» **Aim of the task**:
Return exactly and only these lines: the first of the listing through the one containing "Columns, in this".

Segment Start: Input material

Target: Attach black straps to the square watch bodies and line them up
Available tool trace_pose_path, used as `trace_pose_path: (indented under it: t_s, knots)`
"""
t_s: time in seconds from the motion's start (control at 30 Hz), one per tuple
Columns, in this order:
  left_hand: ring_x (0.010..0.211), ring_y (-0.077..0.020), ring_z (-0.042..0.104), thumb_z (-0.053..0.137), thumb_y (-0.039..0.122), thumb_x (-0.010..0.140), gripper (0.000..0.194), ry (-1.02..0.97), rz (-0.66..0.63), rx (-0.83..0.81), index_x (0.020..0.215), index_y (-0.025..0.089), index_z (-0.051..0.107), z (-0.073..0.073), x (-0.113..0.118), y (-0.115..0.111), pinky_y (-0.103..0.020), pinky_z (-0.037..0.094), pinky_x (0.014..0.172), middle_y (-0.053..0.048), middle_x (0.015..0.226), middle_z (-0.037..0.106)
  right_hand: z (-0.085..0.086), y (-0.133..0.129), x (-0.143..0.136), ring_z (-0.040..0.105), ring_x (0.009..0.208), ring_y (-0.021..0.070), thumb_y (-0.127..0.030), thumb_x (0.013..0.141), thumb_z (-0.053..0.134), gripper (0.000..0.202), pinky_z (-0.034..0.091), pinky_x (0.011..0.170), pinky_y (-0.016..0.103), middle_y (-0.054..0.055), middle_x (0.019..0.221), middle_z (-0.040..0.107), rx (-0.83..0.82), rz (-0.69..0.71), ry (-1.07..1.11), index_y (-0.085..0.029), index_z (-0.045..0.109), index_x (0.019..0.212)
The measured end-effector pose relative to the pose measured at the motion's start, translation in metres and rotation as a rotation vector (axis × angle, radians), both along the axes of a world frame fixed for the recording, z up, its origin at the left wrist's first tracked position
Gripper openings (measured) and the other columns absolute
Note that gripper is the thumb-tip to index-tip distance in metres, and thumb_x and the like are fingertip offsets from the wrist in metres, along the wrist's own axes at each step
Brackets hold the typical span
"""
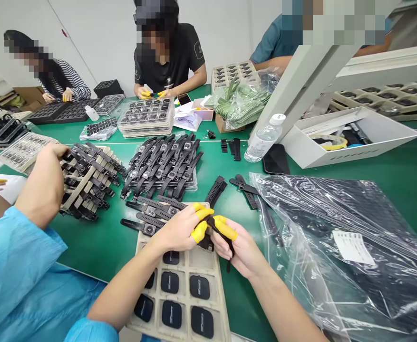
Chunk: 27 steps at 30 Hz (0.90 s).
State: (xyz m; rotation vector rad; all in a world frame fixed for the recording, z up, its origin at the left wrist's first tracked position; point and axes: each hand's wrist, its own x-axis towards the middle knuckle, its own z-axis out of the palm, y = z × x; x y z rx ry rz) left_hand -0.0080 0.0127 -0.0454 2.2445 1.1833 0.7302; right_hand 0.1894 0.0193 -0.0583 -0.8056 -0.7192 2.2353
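Observation:
My left hand [185,228], with yellow finger covers, pinches one end of a dark watch strap piece above a cream tray [222,304]. My right hand [238,244], also yellow-tipped, is closed around the black strap [224,229], whose end hangs below the fingers. The two hands meet at the piece, so its middle is partly hidden. In the tray's compartments lie several square black watch faces [171,313]. Watches with straps [149,229] rest across its far end. Just beyond my hands, a loose black strap [216,191] lies on the green table [229,164].
Stacked trays of strapped watches [163,166] stand ahead. A plastic bag of black straps [336,228] covers the right side. Behind are a bottle [267,137], a phone [276,159] and a white box [354,137]. A person's blue-sleeved arm [19,251] reaches in at left; others sit opposite.

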Motion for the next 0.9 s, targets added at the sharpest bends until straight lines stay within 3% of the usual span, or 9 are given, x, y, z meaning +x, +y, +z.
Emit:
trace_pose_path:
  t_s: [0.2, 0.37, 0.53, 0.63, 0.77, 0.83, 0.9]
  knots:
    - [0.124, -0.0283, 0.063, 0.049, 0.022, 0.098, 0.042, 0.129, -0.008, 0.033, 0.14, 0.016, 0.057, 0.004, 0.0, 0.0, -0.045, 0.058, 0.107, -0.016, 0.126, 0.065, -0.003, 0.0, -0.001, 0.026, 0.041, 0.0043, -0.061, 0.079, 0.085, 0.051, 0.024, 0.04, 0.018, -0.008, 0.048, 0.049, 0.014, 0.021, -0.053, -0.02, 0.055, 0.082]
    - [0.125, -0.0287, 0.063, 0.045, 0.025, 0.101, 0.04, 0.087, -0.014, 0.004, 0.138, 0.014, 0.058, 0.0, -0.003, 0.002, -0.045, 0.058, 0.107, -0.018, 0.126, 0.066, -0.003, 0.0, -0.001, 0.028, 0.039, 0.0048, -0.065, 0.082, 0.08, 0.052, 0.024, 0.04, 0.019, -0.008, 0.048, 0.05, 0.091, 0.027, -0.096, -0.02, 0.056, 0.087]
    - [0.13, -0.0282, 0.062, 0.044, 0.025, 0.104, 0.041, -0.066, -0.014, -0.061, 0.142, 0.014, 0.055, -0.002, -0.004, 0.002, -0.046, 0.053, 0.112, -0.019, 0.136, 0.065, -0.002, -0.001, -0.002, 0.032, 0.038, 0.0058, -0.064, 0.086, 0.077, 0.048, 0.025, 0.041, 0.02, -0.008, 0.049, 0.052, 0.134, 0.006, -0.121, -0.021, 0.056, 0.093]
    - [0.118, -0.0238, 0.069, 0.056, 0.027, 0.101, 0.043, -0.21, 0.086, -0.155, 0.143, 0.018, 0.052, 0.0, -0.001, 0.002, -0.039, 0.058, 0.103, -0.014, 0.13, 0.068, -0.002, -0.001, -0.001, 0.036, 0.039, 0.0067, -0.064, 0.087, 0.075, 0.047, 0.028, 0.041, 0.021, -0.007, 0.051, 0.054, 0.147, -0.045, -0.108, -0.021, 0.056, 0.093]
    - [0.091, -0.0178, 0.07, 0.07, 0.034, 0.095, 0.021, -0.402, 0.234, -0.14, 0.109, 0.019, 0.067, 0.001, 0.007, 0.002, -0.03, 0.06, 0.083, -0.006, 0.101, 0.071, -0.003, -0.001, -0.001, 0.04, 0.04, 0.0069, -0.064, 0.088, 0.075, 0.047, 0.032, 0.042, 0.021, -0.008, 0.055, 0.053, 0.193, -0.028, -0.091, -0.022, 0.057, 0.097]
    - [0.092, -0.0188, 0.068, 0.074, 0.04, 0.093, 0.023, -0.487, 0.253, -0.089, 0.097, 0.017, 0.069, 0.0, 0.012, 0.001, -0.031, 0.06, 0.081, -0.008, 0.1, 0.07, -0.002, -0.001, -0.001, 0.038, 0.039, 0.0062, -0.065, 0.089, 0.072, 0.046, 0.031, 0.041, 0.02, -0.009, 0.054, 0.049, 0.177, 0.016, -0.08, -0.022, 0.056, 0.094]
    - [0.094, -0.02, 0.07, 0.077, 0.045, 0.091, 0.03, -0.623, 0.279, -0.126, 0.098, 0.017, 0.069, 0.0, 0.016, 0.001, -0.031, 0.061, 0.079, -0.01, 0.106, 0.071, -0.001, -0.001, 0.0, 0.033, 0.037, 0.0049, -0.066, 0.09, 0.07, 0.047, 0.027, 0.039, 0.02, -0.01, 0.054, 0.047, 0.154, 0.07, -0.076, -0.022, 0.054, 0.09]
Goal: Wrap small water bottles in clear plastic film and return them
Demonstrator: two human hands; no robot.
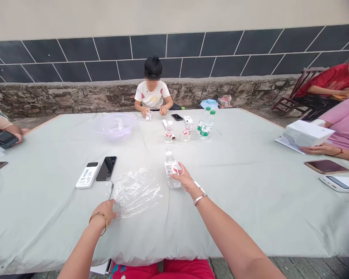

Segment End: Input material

» **Output for this exercise**:
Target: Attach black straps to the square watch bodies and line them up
Available tool trace_pose_path, used as `trace_pose_path: (indented under it: t_s, knots)`
"""
t_s: time in seconds from the motion's start (control at 30 Hz), one per tuple
Columns, in this order:

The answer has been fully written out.